╭─ Data segment

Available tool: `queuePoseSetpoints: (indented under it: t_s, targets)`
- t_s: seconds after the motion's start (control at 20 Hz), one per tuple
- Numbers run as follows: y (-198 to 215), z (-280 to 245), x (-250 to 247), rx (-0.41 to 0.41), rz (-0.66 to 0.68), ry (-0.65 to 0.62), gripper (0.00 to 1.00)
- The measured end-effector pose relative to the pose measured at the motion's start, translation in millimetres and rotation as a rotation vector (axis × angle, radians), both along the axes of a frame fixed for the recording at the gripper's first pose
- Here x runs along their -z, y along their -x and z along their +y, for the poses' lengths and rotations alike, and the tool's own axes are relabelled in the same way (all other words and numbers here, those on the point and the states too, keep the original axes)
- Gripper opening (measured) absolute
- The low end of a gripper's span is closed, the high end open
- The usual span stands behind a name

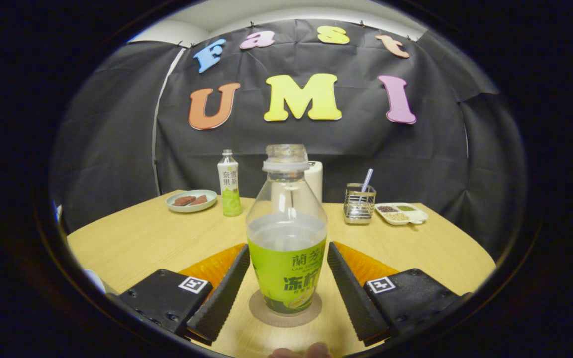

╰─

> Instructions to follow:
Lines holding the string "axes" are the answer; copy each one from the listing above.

> Written answer:
- The measured end-effector pose relative to the pose measured at the motion's start, translation in millimetres and rotation as a rotation vector (axis × angle, radians), both along the axes of a frame fixed for the recording at the gripper's first pose
- Here x runs along their -z, y along their -x and z along their +y, for the poses' lengths and rotations alike, and the tool's own axes are relabelled in the same way (all other words and numbers here, those on the point and the states too, keep the original axes)

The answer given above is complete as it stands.